The bond market anxiety was so acute Tuesday — the 30-year US Treasury yield just hit 5.2%, its highest level since 2007 — it even managed to pierce the euphoria around tech stocks that’s driven the market to multiple record highs in recent weeks. The S&P 500 fell for its third straight session.
And while stock and commodity markets are quick to react to pronouncements from Trump and other world leaders, the bond market is a different beast.
Since the war in Iran started nearly three months ago, Trump has insisted several times that the war was “very close to being over.” Almost always, those statements have sent stocks higher and oil prices lower in a quintessential Lucy-and-Charlie-Brown-with-the-football moment.
On Monday, Trump said he was calling off an attack on Iran while “serious negotiations” take place. Stocks pared most of their losses, and a rally in oil prices lost steam. It didn’t faze bond markets, though, which continued to sell off around the globe.

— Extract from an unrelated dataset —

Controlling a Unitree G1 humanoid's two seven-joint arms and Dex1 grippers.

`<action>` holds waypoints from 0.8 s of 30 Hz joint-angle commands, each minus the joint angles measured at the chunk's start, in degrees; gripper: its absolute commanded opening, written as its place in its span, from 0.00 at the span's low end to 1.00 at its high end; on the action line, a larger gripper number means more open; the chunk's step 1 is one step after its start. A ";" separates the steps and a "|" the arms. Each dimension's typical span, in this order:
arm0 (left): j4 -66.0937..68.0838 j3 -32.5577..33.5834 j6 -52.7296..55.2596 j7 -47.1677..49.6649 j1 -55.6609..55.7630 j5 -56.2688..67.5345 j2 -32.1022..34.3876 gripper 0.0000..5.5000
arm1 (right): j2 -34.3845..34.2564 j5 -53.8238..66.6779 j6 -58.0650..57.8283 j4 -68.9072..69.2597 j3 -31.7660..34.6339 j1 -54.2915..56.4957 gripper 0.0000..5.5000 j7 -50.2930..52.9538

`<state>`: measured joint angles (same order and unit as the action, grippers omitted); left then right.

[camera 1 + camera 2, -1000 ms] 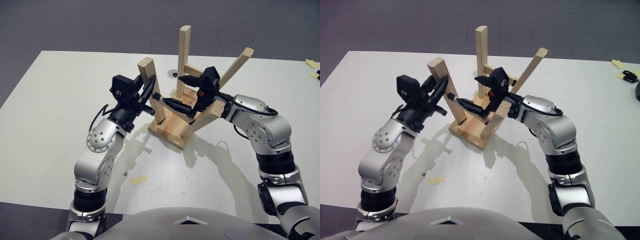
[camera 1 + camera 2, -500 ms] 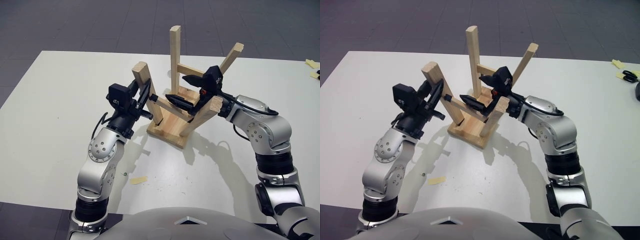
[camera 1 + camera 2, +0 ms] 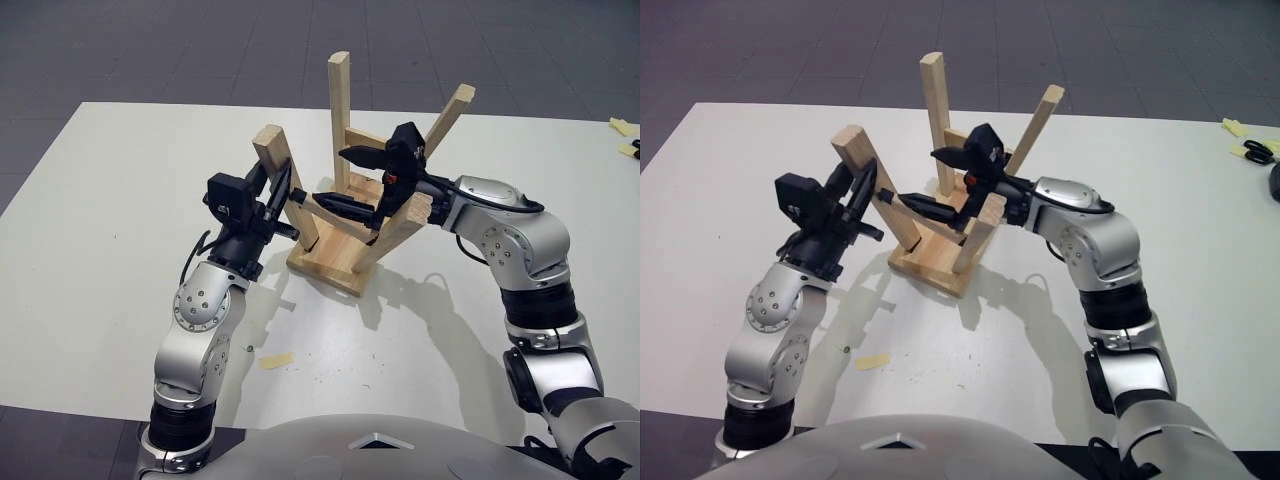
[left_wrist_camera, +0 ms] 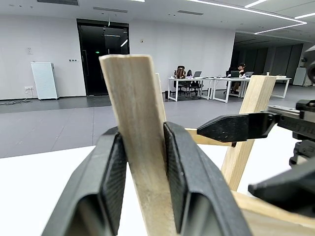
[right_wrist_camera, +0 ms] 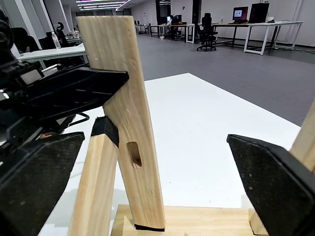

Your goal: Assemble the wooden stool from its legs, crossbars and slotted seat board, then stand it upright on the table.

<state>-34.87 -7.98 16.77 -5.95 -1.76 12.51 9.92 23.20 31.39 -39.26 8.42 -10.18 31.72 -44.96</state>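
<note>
Stool (image 3: 345, 215) is seen flipped upside down near the middle of the white table (image 3: 120, 200). The seat board (image 3: 335, 268) is down at the tabletop and all four legs are pointed up and splayed outward. Whether the board is lying fully flat can't really be told from these angles.

The left gripper (image 3: 280, 195) is clamped onto the near leg (image 3: 272, 150) on the robot's left side, about halfway up. In the left wrist view that leg (image 4: 140, 123) is squeezed tight between both black fingers (image 4: 114, 182), so a solid grip is shown there.

The right gripper (image 3: 333, 176) is held wide open over the middle of the stool, between the legs. One finger is raised up by the tall far leg (image 3: 340, 100), and the other is laid low along a crossbar (image 3: 330, 212). Nothing is gripped by it. In the right wrist view the two fingers (image 5: 275, 182) are spread far apart, and the left-held leg, with an open slot (image 5: 133, 155) cut into it, is framed between them farther off.

A second crossbar (image 3: 365, 137) is seated between the two far legs. The near leg on the right (image 3: 400, 225) is leaned just under the right wrist.

A small yellowish scrap (image 3: 277, 360) is left on the table closer to the robot, well apart from the stool.
</note>
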 commanded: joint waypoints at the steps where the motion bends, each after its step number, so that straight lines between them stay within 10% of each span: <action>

That’s partly because investors aren’t just worried about war and oil-related inflation. They’re seeing a confluence of factors that signal pain on the horizon.
“The story right now is simple and uncomfortable,” Ajay Rajadhyaksha, global chairman of research at Barclays, said in a note Monday. “The developed world has too much debt, too little fiscal discipline, and no political appetite for fixing either… The global energy shock is the cherry on the cake.”